Guadagno had a standout moment during last week's debate when she called out Democratic rival Phil Murphy over his strategy.  

“The inconvenient truth for Phil is that Chris Christie is not on the ballot in November. I am,” Guadagno said in their first debate, where they also sparred over property taxes and immigration.  

As lieutenant governor and Christie's former running mate, Guadagno has unavoidable links to the sitting governor. Likely aided by Christie's various controversies in office, Murphy is leading the polls by double digits -- and pushing a campaign message that focuses on the Christie connection. 

He answered his first debate question by saying the “Christie-Guadagno administration” has favored the wealthy and corporate America at the expense of the state’s infrastructure and public school system.

“This is a great state that has been ravaged … over the past eight years,” said Murphy, who's also trying to tie his opponent to President Trump. “And the middle class has been left holding the bag.” 

But Democrats have stumbled repeatedly in House special elections this year as they tried to make race after race a referendum on Trump. Murphy, a former Goldman Sachs executive and U.S. ambassador to Germany, is facing criticism for his similar strategy with regard to Christie. 

Alan Steinberg, a former Bush administration official, called Murphy’s debate performance “the worst” of any New Jersey Democratic gubernatorial candidate over the past 40 years.

“He’s overdoing it,” Steinberg, who insists he’s neither a Christie nor Trump supporter, also told NorthJersey.com

Governor Chris Christie of New Jersey takes part in the President's Commission on Combating Drug Addiction and the Opioid Crisis in Washington, U.S., June 16, 2017.   REUTERS/Joshua Roberts - RTS17E8A

Governor Chris Christie of New Jersey takes part in the President's Commission on Combating Drug Addiction and the Opioid Crisis in Washington, U.S., June 16, 2017. REUTERS/Joshua Roberts - RTS17E8A

He also argues that Murphy, if elected, would make New Jersey a so-called “sanctuary state,” with policies protecting some illegal immigrants. 

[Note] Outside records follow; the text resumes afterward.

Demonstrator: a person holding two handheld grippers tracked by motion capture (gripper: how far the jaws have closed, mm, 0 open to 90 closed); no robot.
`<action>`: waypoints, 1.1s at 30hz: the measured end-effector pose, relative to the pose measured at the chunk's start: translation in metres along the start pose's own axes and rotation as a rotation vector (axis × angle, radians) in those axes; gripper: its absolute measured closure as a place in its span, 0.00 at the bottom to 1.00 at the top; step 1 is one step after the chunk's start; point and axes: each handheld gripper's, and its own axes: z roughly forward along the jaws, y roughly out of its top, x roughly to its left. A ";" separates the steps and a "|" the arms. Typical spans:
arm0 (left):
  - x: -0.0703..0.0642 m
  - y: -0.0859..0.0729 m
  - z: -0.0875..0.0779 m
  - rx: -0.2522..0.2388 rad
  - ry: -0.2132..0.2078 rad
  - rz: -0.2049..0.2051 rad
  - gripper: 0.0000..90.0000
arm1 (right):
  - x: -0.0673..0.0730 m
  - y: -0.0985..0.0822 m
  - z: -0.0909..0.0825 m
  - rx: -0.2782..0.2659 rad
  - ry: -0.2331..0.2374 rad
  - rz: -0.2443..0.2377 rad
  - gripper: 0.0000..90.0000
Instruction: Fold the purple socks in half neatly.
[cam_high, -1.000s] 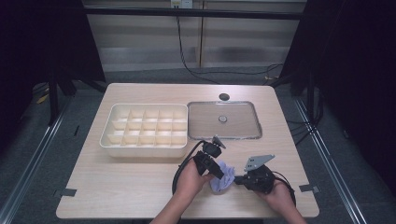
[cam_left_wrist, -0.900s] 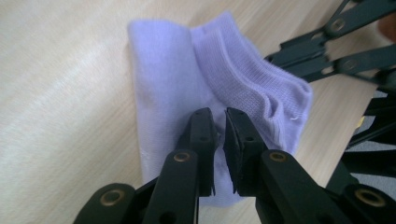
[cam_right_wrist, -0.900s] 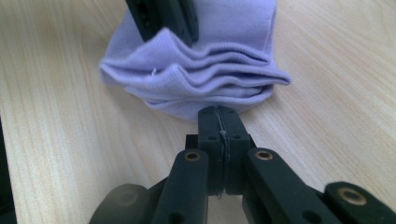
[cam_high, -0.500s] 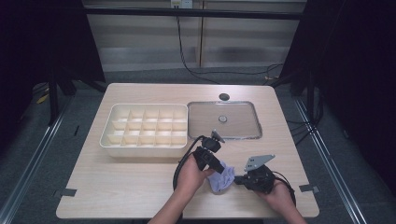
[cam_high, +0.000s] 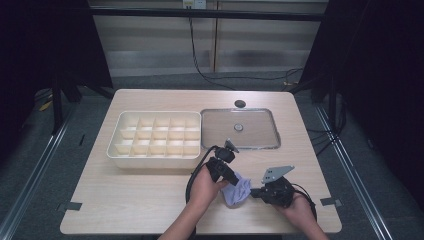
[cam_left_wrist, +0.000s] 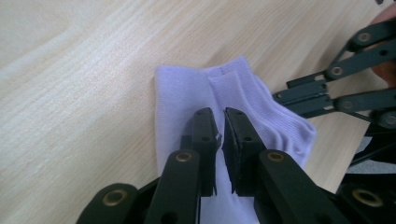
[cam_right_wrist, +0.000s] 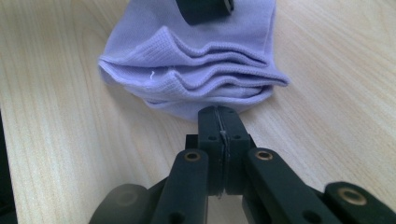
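Note:
A pale lilac sock lies folded on the wooden table near its front edge. In the left gripper view my left gripper rests on top of the sock, its jaws almost together with a thin dark slit and no cloth in it. In the high view it comes onto the sock from the left. My right gripper has its jaws pressed together, and the sock's folded edge narrows into their tips. In the high view it meets the sock from the right.
A cream divided organiser box stands behind the left hand. A flat grey lid with a small knob lies to its right. A dark round hole sits near the table's far edge. Black cables trail from both grippers.
The left hand has edged slightly over the sock. The right hand and the sock look the same.

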 end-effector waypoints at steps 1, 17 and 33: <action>-0.001 0.000 -0.001 -0.005 0.008 -0.004 0.93 | 0.000 0.000 0.000 0.000 0.001 0.001 0.99; 0.002 -0.007 0.000 0.009 0.018 -0.012 0.85 | 0.000 0.000 0.000 -0.002 0.000 -0.001 0.99; 0.018 -0.017 -0.020 -0.011 0.039 -0.053 0.72 | 0.000 0.000 0.000 -0.004 0.003 0.006 0.99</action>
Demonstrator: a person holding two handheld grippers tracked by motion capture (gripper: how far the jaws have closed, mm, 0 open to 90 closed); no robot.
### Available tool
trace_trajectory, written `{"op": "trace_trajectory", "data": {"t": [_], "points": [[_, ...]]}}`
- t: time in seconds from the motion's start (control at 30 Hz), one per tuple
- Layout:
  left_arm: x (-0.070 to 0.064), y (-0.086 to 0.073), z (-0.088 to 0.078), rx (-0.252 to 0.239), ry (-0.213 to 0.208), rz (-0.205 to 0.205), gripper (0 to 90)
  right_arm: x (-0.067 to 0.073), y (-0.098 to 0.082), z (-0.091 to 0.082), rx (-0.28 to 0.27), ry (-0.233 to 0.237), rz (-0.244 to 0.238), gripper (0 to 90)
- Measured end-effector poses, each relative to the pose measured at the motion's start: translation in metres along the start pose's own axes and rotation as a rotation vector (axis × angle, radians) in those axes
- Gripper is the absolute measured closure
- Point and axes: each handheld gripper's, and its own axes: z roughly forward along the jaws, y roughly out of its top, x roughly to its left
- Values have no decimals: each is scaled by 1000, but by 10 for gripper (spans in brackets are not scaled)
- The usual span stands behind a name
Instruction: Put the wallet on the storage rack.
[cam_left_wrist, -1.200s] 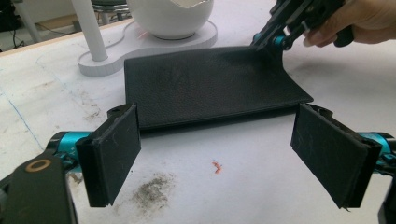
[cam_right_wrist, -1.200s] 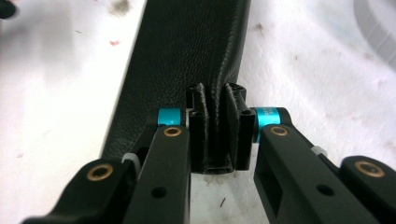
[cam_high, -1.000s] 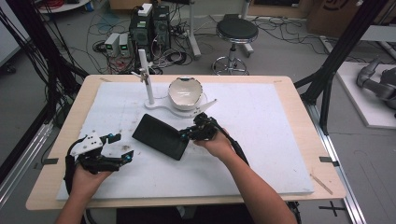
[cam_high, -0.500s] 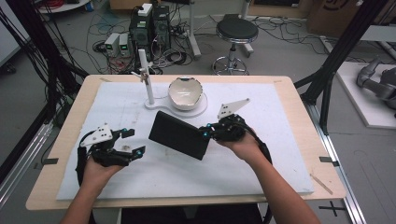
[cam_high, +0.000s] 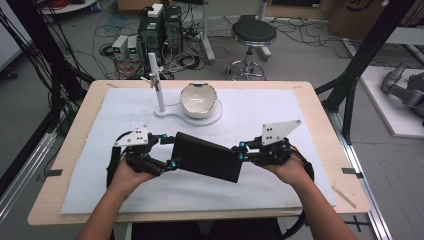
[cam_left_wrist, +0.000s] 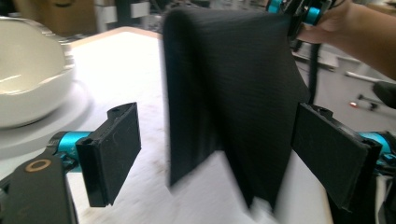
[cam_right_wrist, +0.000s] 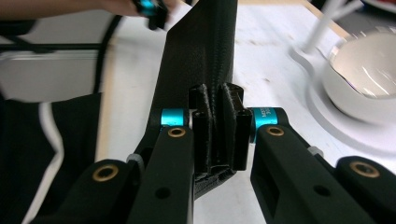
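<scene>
A black pouch (cam_high: 206, 157) hangs above the middle of the tabletop (cam_high: 75, 135), held between the two grippers and tilted, its left end higher and farther. The right gripper (cam_high: 240, 151) has its fingers (cam_right_wrist: 202, 135) clenched on the pouch's right end. The left gripper (cam_high: 167, 151) sits at the left end with its fingers (cam_left_wrist: 114, 144) spread wide, one on each side of the pouch and apart from it.

A white mat (cam_high: 280, 115) covers most of the wooden tabletop. Beyond the far edge the floor carries tangled cables (cam_high: 105, 47), two computer towers (cam_high: 162, 25) and a round stool (cam_high: 253, 32); black frame posts (cam_high: 365, 55) stand at the right.

The right gripper view shows the pinch itself: both pads press a stitched edge of the pouch (cam_right_wrist: 205, 60), which rises away from the camera. The left gripper view shows the woven cloth face of the pouch (cam_left_wrist: 233, 93) hanging free between the open fingers, its lower edge blurred, with the right hand (cam_left_wrist: 345, 23) at the top.

A white bowl (cam_high: 198, 99) rests on a white base (cam_high: 212, 117) at the far middle of the mat, with a white post (cam_high: 157, 82) upright just left of it. The bowl (cam_left_wrist: 28, 79) is near the left gripper's left finger in its view.
</scene>
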Motion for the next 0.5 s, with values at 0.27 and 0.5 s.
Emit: {"op": "trace_trajectory", "data": {"t": [0.27, 0.5], "points": [[-8, -1, 28, 21, -169, 4, 304, 5, -11, -7, -14, 26, -30, 843], [-8, -4, 34, 4, -231, -31, 745, -5, -37, -7, -77, 18, 84, 823]]}}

That issue could indeed help Guadagno ahead of Nov. 7 balloting, considering New Jersey has more unaffiliated or independent voters -- who helped Trump win the White House -- than registered Democrats or Republicans.

Since the debate, Guadagno supporters have run an ad featuring Jose Carranza, an illegal immigrant sentenced to 155 years in prison in connection with the fatal shooting of three students in 2007.

“Make no mistake, Murphy will have the backs of deranged murders like Carranza,” the narrator says in the 30-second video.

Asked for comment, Murphy spokesman Daniel Bryan said voters want “new leadership” and “want to turn the page from the Christie-Guadagno record,” again highlighting the Christie ties.

“Kim Guadagno has stood right by Chris Christie’s side every day and has made it clear that electing her would just be another four years of his failed agenda,” he said in a statement. 

A Monmouth University poll released Oct. 3 showed Murphy with a 14-point lead, with 9 percent of voters still undecided.

However, earlier polls suggest Guadagno may be closing the gap, considering polls this summer showed him leading by as much as 27 percentage points.

Jon Thompson, a Republican Governors Association spokesman, said Tuesday that his group is running ads that argue Murphy would increase taxes -- and that voters are paying attention.

“Voters are saying, ‘This guy’s bad news. He’ll raise our taxes,’ ” Thompson said.